Volgar succede … (Leopardi)

Again, the streets empty this early hour,
Sunday evening, except those two
Walking their pugs before the work week starts,
There in the middle of the widened streets
As the occasional car passes by.
With the girl next door called for dinner and homework,
The lone dribbling has ceased. My summer break,
This visit home, the internship, my room …
And dusk turns on the porch lights; yards make sure
That facing windows here are far apart.
While I’m de-veining snow peas (with enough
To save for lunch tomorrow) and boiling water,
I wait for deer to gather on the lawns
And driveways as they nightly do. And soon
Parents will close their windows just as Mom,
Between work and dinner and her lonesome bed,
Did for the room which Matt and I bunked in.
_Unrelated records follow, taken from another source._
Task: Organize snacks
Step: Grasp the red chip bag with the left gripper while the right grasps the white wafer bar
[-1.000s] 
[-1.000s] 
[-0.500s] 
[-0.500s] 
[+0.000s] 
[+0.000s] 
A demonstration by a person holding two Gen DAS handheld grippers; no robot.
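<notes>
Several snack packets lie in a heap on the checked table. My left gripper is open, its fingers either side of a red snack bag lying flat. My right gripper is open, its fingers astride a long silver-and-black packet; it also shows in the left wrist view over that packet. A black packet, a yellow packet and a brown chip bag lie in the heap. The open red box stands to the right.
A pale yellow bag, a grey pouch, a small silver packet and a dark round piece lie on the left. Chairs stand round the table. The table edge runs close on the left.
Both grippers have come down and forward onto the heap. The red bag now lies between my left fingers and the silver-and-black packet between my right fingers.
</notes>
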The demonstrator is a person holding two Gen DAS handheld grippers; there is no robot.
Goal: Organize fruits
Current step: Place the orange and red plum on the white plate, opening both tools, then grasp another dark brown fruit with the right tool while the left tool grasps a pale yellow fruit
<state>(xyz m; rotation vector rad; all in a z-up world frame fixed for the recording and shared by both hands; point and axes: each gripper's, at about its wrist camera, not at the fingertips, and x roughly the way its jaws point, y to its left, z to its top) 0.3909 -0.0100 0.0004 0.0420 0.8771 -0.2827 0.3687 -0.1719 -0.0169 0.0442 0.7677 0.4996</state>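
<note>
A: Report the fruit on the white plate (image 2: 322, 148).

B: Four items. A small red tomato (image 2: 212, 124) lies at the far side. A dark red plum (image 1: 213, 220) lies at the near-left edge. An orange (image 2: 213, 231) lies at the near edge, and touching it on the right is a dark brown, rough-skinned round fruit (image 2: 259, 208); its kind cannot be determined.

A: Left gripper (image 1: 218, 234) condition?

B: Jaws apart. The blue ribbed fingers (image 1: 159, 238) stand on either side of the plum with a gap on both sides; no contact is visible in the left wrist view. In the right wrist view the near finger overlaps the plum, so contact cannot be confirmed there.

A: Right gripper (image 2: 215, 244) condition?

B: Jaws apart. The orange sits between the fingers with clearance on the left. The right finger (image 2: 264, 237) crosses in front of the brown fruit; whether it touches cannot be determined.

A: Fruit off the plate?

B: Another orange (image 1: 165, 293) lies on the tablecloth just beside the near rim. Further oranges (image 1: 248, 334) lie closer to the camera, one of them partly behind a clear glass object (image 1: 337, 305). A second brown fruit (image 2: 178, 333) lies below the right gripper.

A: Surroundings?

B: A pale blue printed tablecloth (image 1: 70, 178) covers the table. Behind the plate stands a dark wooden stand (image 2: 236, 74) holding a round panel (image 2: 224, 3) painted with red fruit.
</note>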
With tongue clicks, we, as kids, would beckon the deer
Set in our driveway, anxious, seeking to be
Looked at with another kind of sight.

Gerald Maa is a poet, translator, and performance artist whose work has received support from places such as the Bread Loaf Writers’ Conference, Vermont Studio, the Library of Congress Asian Reading Room, and the International Center for Writing and Translation. A founding editor-in-chief of the Asian American Literary Review, he currently resides in Los Angeles, where he is also pursuing a Ph.D. in literature at the University of California, Irvine.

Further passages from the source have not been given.